Acri è l’ultimo avamposto della Cristianità rimasto in Terrasanta all’inizio del Duecento. Gli Arabi potrebbero spazzare via facilmente questa fragile testa di ponte crociata. Non sono trattenuti da spirito di tolleranza o dalla possente cinta muraria, ma dalla presenza dei mercanti veneziani, pisani e genovesi: gli unici infedeli con i quali riescono ad intendersi perfettamente. Almeno finché non conoscono il “re dei principi”.
Federico salpa da Brindisi il 28 giugno 1228 con cinque navi. La moglie bambina (14 anni) Jolanda di Brienne, morendo gli ha lasciato due doni: un figlio maschio, Corrado, e il titolo di re di Gerusalemme, appartenuto al padre di lei, Giovanni.

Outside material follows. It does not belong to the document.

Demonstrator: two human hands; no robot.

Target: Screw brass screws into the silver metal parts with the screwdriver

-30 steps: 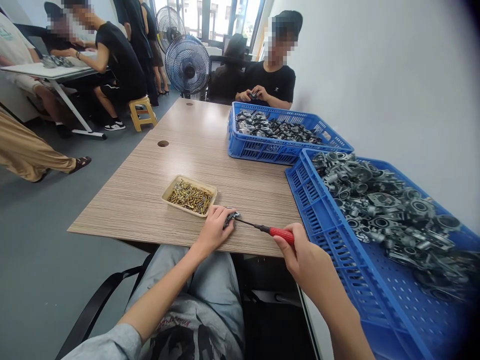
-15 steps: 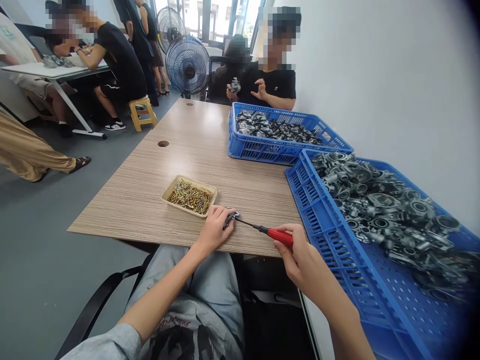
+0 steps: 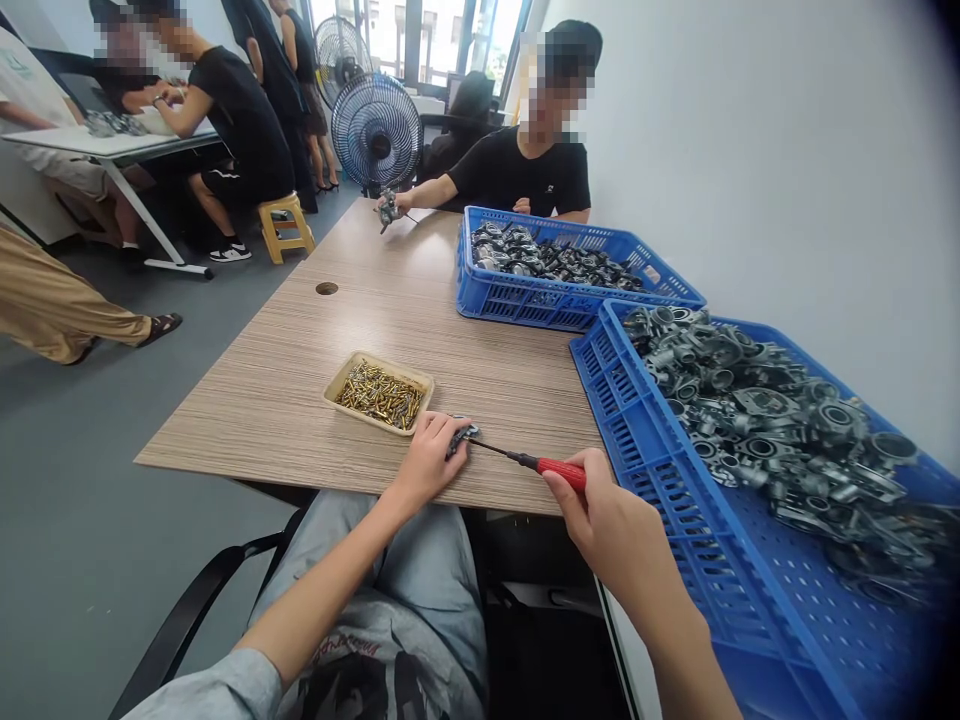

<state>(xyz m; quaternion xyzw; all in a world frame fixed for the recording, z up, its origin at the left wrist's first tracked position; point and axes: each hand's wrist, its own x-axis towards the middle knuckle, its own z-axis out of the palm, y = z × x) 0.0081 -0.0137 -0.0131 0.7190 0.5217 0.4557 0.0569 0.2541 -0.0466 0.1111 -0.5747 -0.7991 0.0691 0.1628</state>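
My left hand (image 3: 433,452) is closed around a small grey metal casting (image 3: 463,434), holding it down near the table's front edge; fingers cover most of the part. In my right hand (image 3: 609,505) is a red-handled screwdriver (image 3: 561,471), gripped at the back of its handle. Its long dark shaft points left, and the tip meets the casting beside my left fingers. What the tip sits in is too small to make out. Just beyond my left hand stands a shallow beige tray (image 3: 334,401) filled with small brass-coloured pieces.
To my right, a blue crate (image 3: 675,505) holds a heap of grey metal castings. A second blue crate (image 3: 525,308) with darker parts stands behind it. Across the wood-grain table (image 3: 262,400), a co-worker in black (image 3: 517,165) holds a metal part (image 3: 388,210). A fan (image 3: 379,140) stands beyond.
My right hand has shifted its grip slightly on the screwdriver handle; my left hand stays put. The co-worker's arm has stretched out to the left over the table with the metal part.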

Caso unico nella storia delle Crociate, Federico sbarca ad Acri macchiato dalla scomunica inflittagli da papa Gregorio IX per aver ritardato eccessivamente la partenza. L’imperatore non sembra avere intenzioni molto bellicose nei confronti degli arabi che ammira. Anzi, viene subito contattato dal sultano Malik al-Kamil, bisognoso di alleati per contrastare il fratello, Malik al-Mu’azzam. Federico pensa, invece, di sfruttare questa situazione per trovare un compromesso diplomatico che gli consenta di adempiere al voto di crociata senza combattere.
Le trattative tra i due vanno avanti fino alla fine dell’anno. Nel febbraio 1229 viene firmato un accordo. Federico ottiene la città di Gerusalemme senza colpo ferire, a patto che le mura vengano smantellate e che le moschee sacre restino in mani musulmane. I cristiani avranno libertà di accesso dal mare lungo una via protetta dal possesso di alcuni villaggi dal nome insignificante per gli islamici: Nazareth e Betlemme. Il tutto per un periodo, rinnovabile, di dieci anni.
I falchi dalle due parti inorridiscono, è inconcepibile venire a patti con l’infedele. Per i nemici cristiani di Federico l’ulteriore conferma di trovarsi di fronte all’Anticristo. E chissà come reagirebbero se conoscessero gli episodi che fonti arabe riportano riguardo al pellegrinaggio dell’imperatore a Gerusalemme, intrapreso subito dopo la firma della tregua, con il beneplacito del sultano e la scorta dei fedeli Cavalieri Teutonici.
Mentre visita la moschea di al-Aqsa, vede un prete cristiano che tenta di entrare con il Vangelo in mano e lo scaccia violentemente: “Cosa ti ha condotto qui? Se uno di voi torna a entrar più qui senza permesso, gli caverò gli occhi!”. Il mattino dopo, il “Re dei Franchi”, come lo chiamano gli arabi, si lamenta con il funzionario del sultano che attende al suo soggiorno perché questi ha ordinato di sospendere la preghiera serale del muezzin come riguardo per l’ospite cristiano. “Il mio maggiore scopo nel pernottare a Gerusalemme era di sentire l’appello alla preghiera dei muezzin e la loro lode a Dio durante la notte” è la spiegazione di Federico. Curiosamente il giudizio dei musulmani sullo Stupor Mundi coincide con quello dei cristiani: “… era evidente dai suoi discorsi che era un materialista, che del Cristianesimo si faceva semplice gioco”1.
Il pellegrinaggio nella Città Santa dura un paio di giorni. Federico riparte il 25 marzo 1229 per Acri: ben altri problemi lo attendono in Italia.